Here comes the iPhone

So come late 2007 I have in my hand a product that just thumbs its nose at everything we held to be good and true. From the perspective of an industry insider the iPhone seemed unashamed in its attempts to appeal to as few people as possible. You could only buy the phone in the USA and on a single network carrier. It only came in one colour with just two storage options of 4 or 8GB of memory. The phone was essentially tethered to a desktop PC. On turning it on for the first time a graphic appeared showing a connection to a PC or Mac running iTunes was needed to activate it. Even the contract with the carrier had to be a more expensive one with a data plan. At the time it was remarked that maybe the device only had appeal in the USA, something further compounded by English being the only language it then supported.

It just seemed outrageous. Data plans were so expensive and at the time the majority were on voice plans. How could a modern product not ship with at least twenty languages supported from day one? What about people that don't have a desktop PC or Mac that would want to use a product like this? No one sane would ignore the enterprise market. Then to add seeming insult to injury it was missing countless features that conventional wisdom demanded to be in any product. 3G network support, cut-copy-paste, MMS messaging, video recording, front facing camera and video calls.

It was just mind bending. If Apple had decided to just give the product to the existing players they would have rejected it for not fitting any portfolio. There was just a single product with essentially one hardware version and one software version. Surely more had to be coming? Even personalisation was brutally limited in the first version to just selecting a different image on the lock screen. The ringtone could be changed, but only to one of a handful of built in tones that Apple supplied. Until a software update late in 2007 you could not even change the one single standard tone for new messages.
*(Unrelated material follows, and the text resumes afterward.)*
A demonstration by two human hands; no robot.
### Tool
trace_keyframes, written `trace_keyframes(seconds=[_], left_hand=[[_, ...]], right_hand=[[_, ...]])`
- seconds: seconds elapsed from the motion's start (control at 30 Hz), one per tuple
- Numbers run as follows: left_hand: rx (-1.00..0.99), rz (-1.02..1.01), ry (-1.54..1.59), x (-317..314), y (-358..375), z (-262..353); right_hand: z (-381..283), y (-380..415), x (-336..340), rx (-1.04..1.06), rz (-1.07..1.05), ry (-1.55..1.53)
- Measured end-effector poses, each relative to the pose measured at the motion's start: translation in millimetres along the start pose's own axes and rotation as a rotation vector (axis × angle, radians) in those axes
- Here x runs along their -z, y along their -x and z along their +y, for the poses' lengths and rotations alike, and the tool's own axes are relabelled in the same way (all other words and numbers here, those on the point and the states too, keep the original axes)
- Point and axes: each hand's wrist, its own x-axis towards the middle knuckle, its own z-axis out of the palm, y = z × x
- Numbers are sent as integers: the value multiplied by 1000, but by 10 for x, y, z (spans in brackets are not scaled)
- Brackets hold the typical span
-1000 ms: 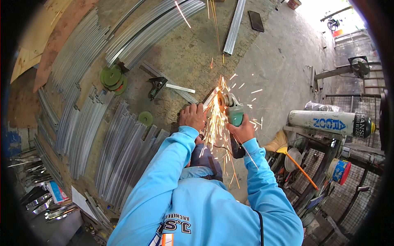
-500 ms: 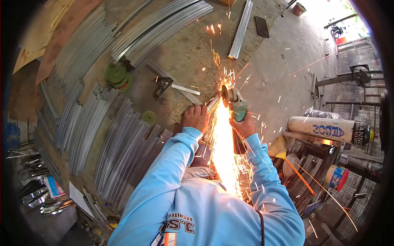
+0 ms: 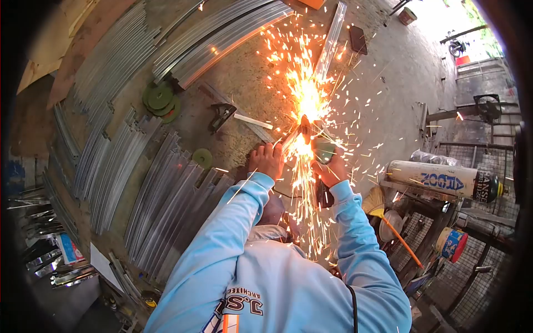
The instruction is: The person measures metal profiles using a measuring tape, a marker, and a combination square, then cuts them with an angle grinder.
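Note:
My right hand is wrapped round the body of a green angle grinder. The grinder's thin disc meets a metal bar, and bright sparks hide the exact contact point. Closed on the near part of this metal bar is my left hand, just left of the disc. A combination square with a pale blade lies on the floor beyond my left hand. Close by, a flat metal strip runs diagonally toward the work.
Long metal profiles lie in rows at left, with green discs among them. Ahead are another metal length and a dark phone-like slab. At right, an argon cylinder lies above a broom.
The spark stream toward my body has thinned, while a large burst now sprays forward from the disc. The grinder has tilted slightly; both hands stay almost in place.

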Motion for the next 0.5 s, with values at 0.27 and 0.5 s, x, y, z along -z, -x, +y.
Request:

But what became clear as time went on was that many of these so called weaknesses were strengths. Like an early arthropod climbing out of the water to live on land. This product was going to carve out a secure niche before going on to eat everyone else's lunch. I plan to come back to how these so called limitations as important design learnings can be taken form them. But I want to finish on a different revelation around the user experience.

Who knows what experience your customers are having?

It slowly dawned on me that this product had to of been created by a small team and uniquely they had created and controlled the experience everyone was getting. Let me explain. With a portfolio, variant and personalisation strategy it is simply impossible for the team responsible for the overall design of a phone to also be involved in every possible version. You have to divide up the work into separate teams. This is further compounded by the reality that most employees will run the default vanilla version of the software. They won't see all the different custom versions as you can only run one variant at a time on any device. It would be a full time job just managing multiple phones running multiple versions of the same software. So you have no idea how well some of these variants even work. Thus you get a double whammy of an experience that was not designed by the core team and as a company you have become ignorant of the experience customers are having with your own products.

Although few people probably know every aspect of the iPhone inside out, it is possible to achieve this knowledge. As well as knowing this knowledge relates to all the other iPhone users out there. After all they are all running the same software on the same hardware. From a design perspective it is then crystal clear who is accountable for the user experience and it is trivial to get the same experience yourself.

But could the iPhone still be an iPhone and support a portfolio? It was pondering on this that lead to seeing how focused on being a single product the iPhone actually was. Something so different to products of the time and interestingly still unique to this day. But more on that will have to wait for a future post.